8/1/07: Rashomon (1950)There’s a reason we don’t list “Journalist” as our job occupation while filling out our tax forms. We want the IRS to believe our claims. The rightfully maligned news biz has certainly seen plenty of recent embarrassment, from aspiring novelist Scott Thomas Beauchamp to
Penelope Trunk's laziness to
the latest example of the
New York Times surrendering any sense of the truth. It’s not just truth that’s suffered for decades, though. A nifty little film has also ended up besmirched by relativist douchebags.
There’s nothing more irritating than hearing some creep—typically a Leftist—dismiss the retelling of an event as being like
Rashomon. Anyone who invokes the film in that manner is immediately suspect. Akira Kurosawa’s drama (and, in its own trashy way, a pioneering erotic thriller) was one of the first Japanese productions to get treated like a big deal in the West. Most of the film’s fans had a good reason to celebrate Kurosawa’s device of telling a story of rape and murder from four separate viewpoints. The intellectuals walked away with the reaffirmation that there’s no absolute truth. Things have gotten so bad that a few Leftist film critics dismiss
Rashomon as a latecomer in explaining the obvious truth that there’s no truth at all.
Rashomon is not about the lack of truth.
Rashomon is, in fact, about absolute truth. A woodsman arrives at the scene of the rape and murder, and is presented with four different tellings of the event. The whole point of the film is that one thing happened in the woods.
Rashomon doesn't solve the crime, but that doesn’t mean there isn’t a solution. The truth is simply lost to different viewpoints—and, in Kurosawa’s greatest contribution, those different viewpoints are revealed to have no value.
Leftists can’t stand the idea that a point of view can be totally useless. When they make
the rare exception, it’s usually hilarious. Grown-ups know better. Just ask any baseball umpire who’s ever had to call a foul ball.
Kurosawa was even visionary enough to add a twist where we can’t trust the woodsman’s recounting of the stories he heard. The character who serves as our reporter has his own agenda. See, we didn’t post a spoiler warning there because that’s no surprise nowadays.
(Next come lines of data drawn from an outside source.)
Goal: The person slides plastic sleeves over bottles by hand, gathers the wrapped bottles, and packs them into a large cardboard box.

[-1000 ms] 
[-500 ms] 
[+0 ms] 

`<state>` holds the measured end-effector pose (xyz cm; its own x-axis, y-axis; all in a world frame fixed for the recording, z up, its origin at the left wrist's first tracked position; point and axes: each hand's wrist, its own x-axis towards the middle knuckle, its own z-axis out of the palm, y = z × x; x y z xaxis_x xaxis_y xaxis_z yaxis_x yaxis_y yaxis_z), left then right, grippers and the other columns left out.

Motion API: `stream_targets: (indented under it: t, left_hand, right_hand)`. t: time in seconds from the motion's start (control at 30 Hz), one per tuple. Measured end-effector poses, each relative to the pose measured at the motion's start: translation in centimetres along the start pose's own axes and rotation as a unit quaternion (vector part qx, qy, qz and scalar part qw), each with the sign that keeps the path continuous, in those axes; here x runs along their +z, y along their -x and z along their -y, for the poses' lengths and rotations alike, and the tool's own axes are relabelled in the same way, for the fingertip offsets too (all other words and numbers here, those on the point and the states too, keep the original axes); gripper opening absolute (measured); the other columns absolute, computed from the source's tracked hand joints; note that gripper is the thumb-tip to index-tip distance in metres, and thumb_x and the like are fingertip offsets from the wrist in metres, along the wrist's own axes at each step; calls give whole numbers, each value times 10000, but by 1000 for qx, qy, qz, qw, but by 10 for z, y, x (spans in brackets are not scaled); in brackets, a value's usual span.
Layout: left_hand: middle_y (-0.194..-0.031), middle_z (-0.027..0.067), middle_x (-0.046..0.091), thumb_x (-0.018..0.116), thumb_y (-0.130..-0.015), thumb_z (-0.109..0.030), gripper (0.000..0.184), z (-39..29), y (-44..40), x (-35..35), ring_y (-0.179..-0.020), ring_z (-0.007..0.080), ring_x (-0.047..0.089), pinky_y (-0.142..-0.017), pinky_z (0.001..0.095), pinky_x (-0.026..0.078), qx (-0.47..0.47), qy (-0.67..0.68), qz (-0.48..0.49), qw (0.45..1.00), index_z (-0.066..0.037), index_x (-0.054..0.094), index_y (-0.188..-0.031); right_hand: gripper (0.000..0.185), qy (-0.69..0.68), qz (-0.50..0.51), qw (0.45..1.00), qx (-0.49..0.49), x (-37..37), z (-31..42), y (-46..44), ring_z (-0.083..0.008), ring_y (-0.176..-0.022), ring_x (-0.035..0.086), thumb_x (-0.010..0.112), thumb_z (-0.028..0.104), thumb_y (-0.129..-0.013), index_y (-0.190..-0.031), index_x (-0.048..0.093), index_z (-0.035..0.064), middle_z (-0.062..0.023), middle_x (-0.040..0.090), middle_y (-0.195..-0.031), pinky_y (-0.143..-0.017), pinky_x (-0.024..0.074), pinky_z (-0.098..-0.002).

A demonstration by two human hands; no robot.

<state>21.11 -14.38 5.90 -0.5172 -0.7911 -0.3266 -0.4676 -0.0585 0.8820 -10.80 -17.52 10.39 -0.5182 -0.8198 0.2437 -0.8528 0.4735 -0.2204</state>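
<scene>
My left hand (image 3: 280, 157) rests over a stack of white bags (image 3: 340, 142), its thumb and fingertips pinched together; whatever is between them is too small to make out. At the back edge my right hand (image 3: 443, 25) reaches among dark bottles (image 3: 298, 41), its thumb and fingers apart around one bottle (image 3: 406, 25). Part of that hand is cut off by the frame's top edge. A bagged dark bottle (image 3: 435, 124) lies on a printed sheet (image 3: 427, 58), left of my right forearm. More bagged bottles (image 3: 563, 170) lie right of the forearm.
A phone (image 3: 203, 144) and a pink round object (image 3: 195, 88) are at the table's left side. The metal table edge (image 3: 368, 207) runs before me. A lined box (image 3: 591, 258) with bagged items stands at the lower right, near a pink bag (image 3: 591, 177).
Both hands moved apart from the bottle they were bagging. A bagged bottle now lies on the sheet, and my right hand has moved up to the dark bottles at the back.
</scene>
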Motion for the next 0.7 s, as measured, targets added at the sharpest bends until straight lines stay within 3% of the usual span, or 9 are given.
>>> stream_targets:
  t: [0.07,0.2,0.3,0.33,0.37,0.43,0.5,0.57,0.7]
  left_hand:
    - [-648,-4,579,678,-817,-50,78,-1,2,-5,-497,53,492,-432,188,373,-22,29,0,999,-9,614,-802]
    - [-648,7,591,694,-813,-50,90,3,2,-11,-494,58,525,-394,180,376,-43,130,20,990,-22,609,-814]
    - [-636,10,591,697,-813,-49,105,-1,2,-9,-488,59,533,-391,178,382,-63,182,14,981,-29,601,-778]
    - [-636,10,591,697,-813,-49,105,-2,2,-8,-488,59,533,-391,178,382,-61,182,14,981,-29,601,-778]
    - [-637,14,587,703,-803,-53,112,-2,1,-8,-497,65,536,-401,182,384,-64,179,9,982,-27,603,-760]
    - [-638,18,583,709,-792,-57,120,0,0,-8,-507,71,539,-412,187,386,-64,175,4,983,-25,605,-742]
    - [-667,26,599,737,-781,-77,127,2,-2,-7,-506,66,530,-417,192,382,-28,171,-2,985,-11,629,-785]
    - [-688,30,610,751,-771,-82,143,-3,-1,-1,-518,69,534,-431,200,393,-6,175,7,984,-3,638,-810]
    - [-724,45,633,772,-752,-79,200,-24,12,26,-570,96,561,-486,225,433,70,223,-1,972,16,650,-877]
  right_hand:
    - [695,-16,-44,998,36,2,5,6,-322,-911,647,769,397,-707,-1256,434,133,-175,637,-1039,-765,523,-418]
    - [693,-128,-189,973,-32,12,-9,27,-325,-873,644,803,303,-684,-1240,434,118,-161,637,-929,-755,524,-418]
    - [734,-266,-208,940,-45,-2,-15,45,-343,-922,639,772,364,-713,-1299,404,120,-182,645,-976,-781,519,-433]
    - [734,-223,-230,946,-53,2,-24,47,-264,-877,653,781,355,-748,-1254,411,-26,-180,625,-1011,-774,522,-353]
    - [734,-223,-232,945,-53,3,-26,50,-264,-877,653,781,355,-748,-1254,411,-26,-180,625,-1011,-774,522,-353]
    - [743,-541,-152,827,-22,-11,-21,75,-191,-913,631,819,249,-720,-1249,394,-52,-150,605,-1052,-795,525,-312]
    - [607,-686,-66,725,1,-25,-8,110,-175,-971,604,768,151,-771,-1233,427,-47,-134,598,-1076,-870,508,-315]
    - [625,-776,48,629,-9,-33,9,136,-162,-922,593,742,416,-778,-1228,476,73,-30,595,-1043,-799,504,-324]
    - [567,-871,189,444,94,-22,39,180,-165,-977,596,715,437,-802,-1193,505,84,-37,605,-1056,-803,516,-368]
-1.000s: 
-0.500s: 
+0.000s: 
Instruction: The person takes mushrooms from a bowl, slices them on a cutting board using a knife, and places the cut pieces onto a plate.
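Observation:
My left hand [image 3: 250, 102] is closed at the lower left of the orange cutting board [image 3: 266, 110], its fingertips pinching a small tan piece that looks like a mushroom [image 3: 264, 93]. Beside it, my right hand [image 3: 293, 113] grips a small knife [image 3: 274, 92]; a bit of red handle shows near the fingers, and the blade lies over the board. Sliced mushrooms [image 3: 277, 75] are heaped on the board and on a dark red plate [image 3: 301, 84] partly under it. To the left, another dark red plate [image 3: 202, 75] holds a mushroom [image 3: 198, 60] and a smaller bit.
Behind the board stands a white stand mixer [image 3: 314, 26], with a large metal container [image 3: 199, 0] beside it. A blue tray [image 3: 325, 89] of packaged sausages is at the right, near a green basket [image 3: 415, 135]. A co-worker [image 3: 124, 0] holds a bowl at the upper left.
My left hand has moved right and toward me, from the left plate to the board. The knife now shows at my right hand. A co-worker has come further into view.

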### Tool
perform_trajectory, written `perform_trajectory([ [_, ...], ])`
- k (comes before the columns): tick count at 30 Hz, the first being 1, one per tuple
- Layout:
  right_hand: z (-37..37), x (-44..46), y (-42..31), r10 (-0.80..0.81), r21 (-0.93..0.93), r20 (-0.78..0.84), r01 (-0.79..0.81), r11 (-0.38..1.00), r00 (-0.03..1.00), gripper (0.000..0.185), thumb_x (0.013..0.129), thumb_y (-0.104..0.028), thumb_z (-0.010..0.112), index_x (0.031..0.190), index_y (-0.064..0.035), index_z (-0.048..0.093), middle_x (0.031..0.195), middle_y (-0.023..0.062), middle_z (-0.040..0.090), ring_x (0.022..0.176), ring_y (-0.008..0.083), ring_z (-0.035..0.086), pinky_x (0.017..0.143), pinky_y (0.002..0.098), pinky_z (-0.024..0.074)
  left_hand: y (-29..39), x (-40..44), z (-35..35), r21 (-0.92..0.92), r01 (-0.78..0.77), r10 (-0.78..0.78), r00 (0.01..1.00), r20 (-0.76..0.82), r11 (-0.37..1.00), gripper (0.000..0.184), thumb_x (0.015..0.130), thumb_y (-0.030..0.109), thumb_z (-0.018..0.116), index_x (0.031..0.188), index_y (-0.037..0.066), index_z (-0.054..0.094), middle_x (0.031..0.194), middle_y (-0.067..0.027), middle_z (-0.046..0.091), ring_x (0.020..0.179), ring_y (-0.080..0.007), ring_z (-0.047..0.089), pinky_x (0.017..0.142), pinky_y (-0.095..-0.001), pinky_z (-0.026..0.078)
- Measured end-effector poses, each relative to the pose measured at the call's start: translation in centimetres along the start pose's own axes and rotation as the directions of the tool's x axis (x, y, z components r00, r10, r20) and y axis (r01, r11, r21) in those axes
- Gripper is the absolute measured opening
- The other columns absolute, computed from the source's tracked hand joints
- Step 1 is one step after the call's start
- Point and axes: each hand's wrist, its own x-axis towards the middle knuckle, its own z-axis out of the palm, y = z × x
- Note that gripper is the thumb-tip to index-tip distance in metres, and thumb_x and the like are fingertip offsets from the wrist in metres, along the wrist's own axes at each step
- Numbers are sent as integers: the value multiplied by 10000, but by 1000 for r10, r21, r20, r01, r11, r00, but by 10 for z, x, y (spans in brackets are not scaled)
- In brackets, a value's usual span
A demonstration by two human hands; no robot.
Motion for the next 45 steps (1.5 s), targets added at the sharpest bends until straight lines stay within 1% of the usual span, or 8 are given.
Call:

Kurosawa, incidentally, had to deal with a lot of confusion while shooting
Rashomon. His crew was baffled to keep shooting the same scenes with no sense of continuity. Today, they could’ve prepared by contrasting the articles and editorials of the
New York Times. That wouldn’t have taught them anything about the truth, but it’d make a fine crash course in delusion.
Make it your own: It’s never been hard to see
Rashomon. As you can imagine, the film’s always been popular on college campuses. There’s a fine
Criterion Collection DVD, or a
less-expensive edition that doesn’t have all the essays—although, of course, the thoughts that matter the most are Kurosawa’s own.